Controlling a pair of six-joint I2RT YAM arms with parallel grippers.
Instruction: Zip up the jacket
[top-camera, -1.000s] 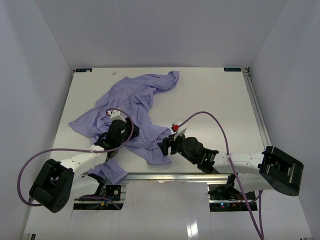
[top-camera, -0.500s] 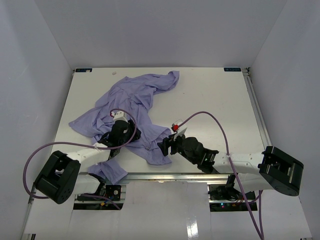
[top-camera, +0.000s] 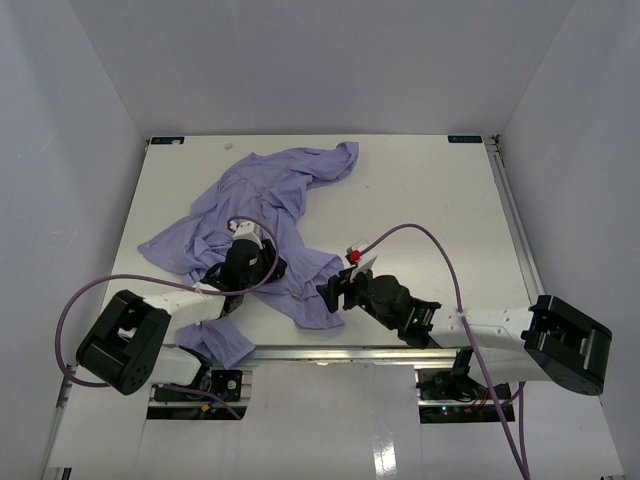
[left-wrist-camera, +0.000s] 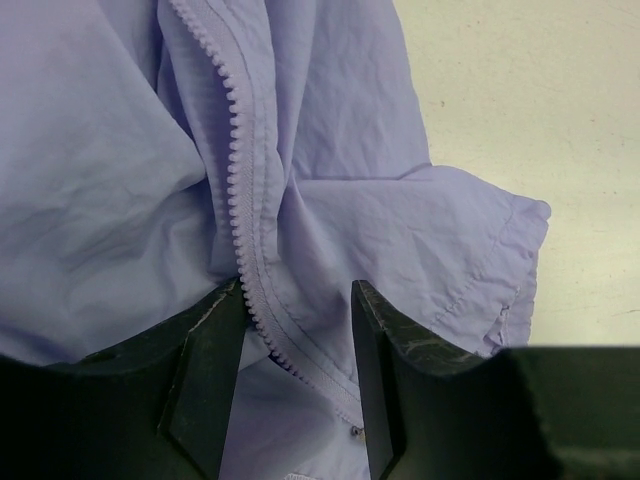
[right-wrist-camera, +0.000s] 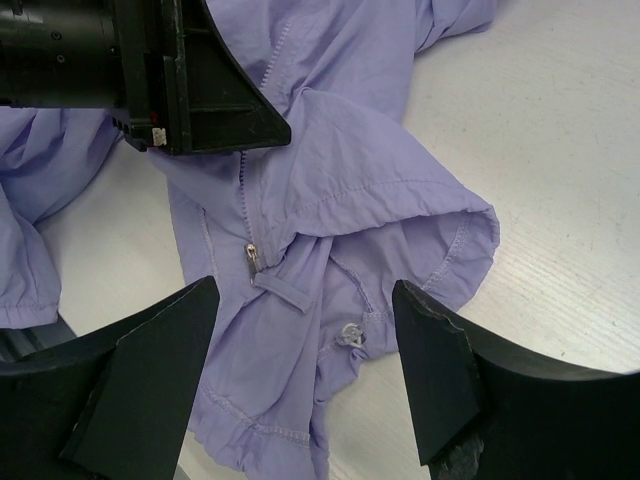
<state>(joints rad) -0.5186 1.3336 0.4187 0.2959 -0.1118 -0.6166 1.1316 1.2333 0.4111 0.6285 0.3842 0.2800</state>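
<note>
Worktop (top-camera: 420, 200): the jacket (top-camera: 270, 190) lies crumpled on the left-centre, unzipped and twisted. One fold hangs over the near edge and a sleeve end points to the far side.

Left gripper (left-wrist-camera: 297, 290): jaws apart, low over the cloth, straddling the run of zipper teeth (left-wrist-camera: 238, 180). The tape sits in the gap but isn't clamped yet. Right gripper (right-wrist-camera: 300, 290): spread wide, holding nothing, hovering just above the hem corner near the front edge. The two grippers are close together, and the left gripper's body shows at the top of the right wrist view.

Slider pull (right-wrist-camera: 250, 262): lies flat on the cloth near the hem, directly ahead of the right gripper and between its fingers' line. I can't tell whether both halves of the zipper are seated in it.

My read of the step: secure the bottom end of the zipper before any pull.
- Left: close on the tape only, just beside the teeth, without bunching extra fabric. Hold it taut and flat.
- Right: descend square onto the pull tab and pinch the tab, not the hem loop beside it.
- Keep the teeth run straight between the grippers, since the fold above will jam the slider.
- Risk: thin fabric drags into the slider, and the grippers collide at this spacing.
</note>
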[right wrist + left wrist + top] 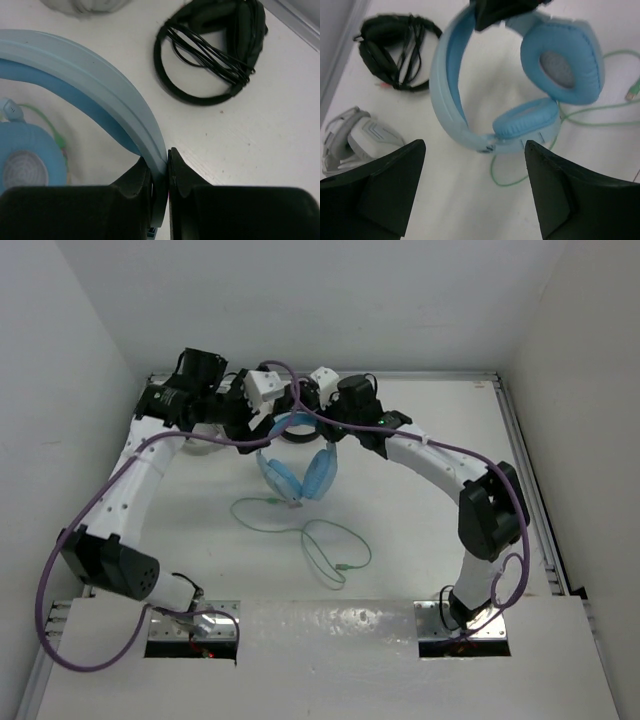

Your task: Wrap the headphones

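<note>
Pinching the top of the headband [100, 85] of the headphones [298, 472], R jaws are closed on it, black fingers [132, 187] on either side w/ the band's edge squeezed between them. L jaws are spread wide w/ nothing in them. In the left wrist view they fill the two bottom corners, and the headphones lie ahead of the gap, touching neither side.

Look of the headphones: over-ear, light blue. The band is pale blue plastic outside w/ a brighter blue padded lining inside. The two earcups [562, 60] have thick bright-blue cushions around grey mesh centres. They sit below R jaws, close together, down at the bench [420, 540]; can't tell if their full weight is on it. One cup faces L jaws flat-on, the other is turned nearly edge-on.

A thin, pale green cable [300, 532] comes off the cups and sprawls in loose open loops over the bench, on the side away from R jaws, toward the arm bases. It lies unwound. The plug [343, 567] ends the farthest loop, well apart from the cups.

Beyond R jaws lie black headphones [210, 55] w/ their own cord wound around them, flat on the bench, near the blue band but apart from it. Light grey headphones [355, 140] lie just by one side of L jaws, near the black set.
</note>
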### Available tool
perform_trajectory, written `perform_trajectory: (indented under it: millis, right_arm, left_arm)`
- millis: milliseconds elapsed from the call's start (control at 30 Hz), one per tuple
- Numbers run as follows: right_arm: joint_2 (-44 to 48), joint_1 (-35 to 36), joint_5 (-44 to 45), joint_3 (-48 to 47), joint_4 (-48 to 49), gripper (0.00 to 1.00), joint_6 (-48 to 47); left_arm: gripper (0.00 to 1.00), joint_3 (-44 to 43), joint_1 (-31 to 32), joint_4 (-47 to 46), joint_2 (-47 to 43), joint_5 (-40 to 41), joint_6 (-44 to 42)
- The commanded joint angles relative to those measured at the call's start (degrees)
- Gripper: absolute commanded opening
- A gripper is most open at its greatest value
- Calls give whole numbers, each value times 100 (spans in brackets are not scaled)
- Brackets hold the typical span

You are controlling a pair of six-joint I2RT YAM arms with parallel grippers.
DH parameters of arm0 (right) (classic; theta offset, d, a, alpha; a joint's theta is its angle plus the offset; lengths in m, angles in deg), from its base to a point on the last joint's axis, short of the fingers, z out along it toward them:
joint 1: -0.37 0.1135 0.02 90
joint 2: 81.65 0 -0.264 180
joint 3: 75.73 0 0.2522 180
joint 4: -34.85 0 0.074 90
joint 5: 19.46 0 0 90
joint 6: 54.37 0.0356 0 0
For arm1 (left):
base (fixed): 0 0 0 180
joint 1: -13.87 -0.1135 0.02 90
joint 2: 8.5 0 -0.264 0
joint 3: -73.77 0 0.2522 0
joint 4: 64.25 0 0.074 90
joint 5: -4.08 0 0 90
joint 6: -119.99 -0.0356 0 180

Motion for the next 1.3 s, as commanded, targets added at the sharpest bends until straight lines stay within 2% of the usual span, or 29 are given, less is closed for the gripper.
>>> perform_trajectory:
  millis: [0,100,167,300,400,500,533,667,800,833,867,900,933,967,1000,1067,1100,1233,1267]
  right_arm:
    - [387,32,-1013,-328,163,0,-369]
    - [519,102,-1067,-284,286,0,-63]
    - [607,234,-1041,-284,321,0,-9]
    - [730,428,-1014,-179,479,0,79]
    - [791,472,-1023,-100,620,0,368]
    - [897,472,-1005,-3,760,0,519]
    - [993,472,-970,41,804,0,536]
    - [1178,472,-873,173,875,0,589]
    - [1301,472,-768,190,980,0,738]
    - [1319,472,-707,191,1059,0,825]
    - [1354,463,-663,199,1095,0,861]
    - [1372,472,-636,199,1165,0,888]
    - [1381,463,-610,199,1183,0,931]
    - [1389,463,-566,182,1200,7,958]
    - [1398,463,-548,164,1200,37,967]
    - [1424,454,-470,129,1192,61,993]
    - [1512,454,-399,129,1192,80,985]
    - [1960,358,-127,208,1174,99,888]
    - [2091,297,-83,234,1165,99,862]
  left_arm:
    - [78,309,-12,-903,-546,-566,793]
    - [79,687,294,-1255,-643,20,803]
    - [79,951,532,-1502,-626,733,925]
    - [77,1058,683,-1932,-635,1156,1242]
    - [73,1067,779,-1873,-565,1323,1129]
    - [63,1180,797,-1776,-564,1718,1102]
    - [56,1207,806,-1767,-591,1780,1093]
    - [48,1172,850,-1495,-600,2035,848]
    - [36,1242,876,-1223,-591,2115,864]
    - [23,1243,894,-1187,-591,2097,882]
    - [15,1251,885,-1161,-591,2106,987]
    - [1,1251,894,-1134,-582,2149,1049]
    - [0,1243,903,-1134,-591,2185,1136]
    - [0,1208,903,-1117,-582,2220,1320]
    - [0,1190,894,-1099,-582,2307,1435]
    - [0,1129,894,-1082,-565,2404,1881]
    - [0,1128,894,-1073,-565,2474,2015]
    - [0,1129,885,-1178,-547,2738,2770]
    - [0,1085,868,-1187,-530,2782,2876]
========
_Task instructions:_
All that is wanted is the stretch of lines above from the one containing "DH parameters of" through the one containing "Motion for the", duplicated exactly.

_Task response:_
DH parameters of arm0 (right) (classic; theta offset, d, a, alpha; a joint's theta is its angle plus the offset; lengths in m, angles in deg), from its base to a point on the last joint's axis, short of the fingers, z out along it toward them:
joint 1: -0.37 0.1135 0.02 90
joint 2: 81.65 0 -0.264 180
joint 3: 75.73 0 0.2522 180
joint 4: -34.85 0 0.074 90
joint 5: 19.46 0 0 90
joint 6: 54.37 0.0356 0 0
For arm1 (left):
base (fixed): 0 0 0 180
joint 1: -13.87 -0.1135 0.02 90
joint 2: 8.5 0 -0.264 0
joint 3: -73.77 0 0.2522 0
joint 4: 64.25 0 0.074 90
joint 5: -4.08 0 0 90
joint 6: -119.99 -0.0356 0 180

Motion for the next 1.3 s, as commanded, targets added at the sharpest bends until straight lines stay within 2% of the usual span, or 29 are given, less is closed for the gripper.

Nothing else is required to complete this exercise.